Dans la nuit du Nouvel An, le bar Constellation a pris feu. Le bilan s’est alourdi au fil des semaines. Quarante-et-une personnes ont perdu la vie. Plus de cent quinze blessés tentent désormais de se reconstruire. Parmi eux, Rose, 18 ans. Son visage et ses mains portent les marques de l’incendie. Sa voix, elle, porte la mémoire de l’horreur.

Hospitalisée en Belgique, au centre des grands brûlés de Liège, la jeune étudiante lutte chaque jour. Elle subit plusieurs opérations lourdes. Les médecins ont greffé de la peau prélevée sur sa cuisse droite pour reconstruire ses mains. Les soins rythment désormais son quotidien. Les pansements reviennent tous les deux jours.

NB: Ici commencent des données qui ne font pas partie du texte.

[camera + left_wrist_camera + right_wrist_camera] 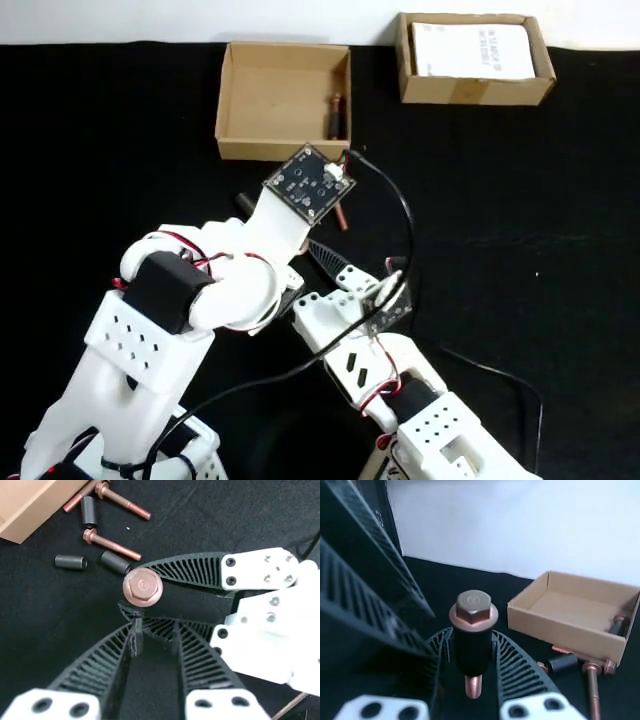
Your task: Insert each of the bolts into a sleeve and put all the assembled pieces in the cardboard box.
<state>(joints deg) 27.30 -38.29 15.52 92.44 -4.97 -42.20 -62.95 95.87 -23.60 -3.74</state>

La douleur accompagne chaque geste.

Rose, 18 ans : survivre après l’indicible

Rose travaillait comme créatrice de contenu pour l’établissement. Cette nuit-là, elle ne pensait pas risquer sa vie. Aujourd’hui, elle parle avec pudeur, mais sans détour. Son corps garde les traces visibles. Son esprit, lui, refuse d’oublier.

Chaque nuit, les cauchemars reviennent. Les cris résonnent. Les flammes envahissent ses pensées. Elle revoit des corps brûlés. Elle revoit des visages évanouis. Elle se souvient des massages cardiaques improvisés. Le sommeil n’apporte aucun répit.

Face aux caméras de TF1, Rose confie son angoisse. Elle doute de pouvoir reprendre une vie normale. L’idée de retourner à Crans-Montana la terrorise. La peur s’installe durablement. Le traumatisme dépasse les blessures visibles.

Sa sortie de l’hôpital approche. Pourtant, la convalescence s’annonce longue. Les soins continueront. La rééducation demandera du temps. Le chemin vers l’apaisement reste incertain. Rose avance malgré tout. Chaque jour compte. Chaque progrès devient une victoire.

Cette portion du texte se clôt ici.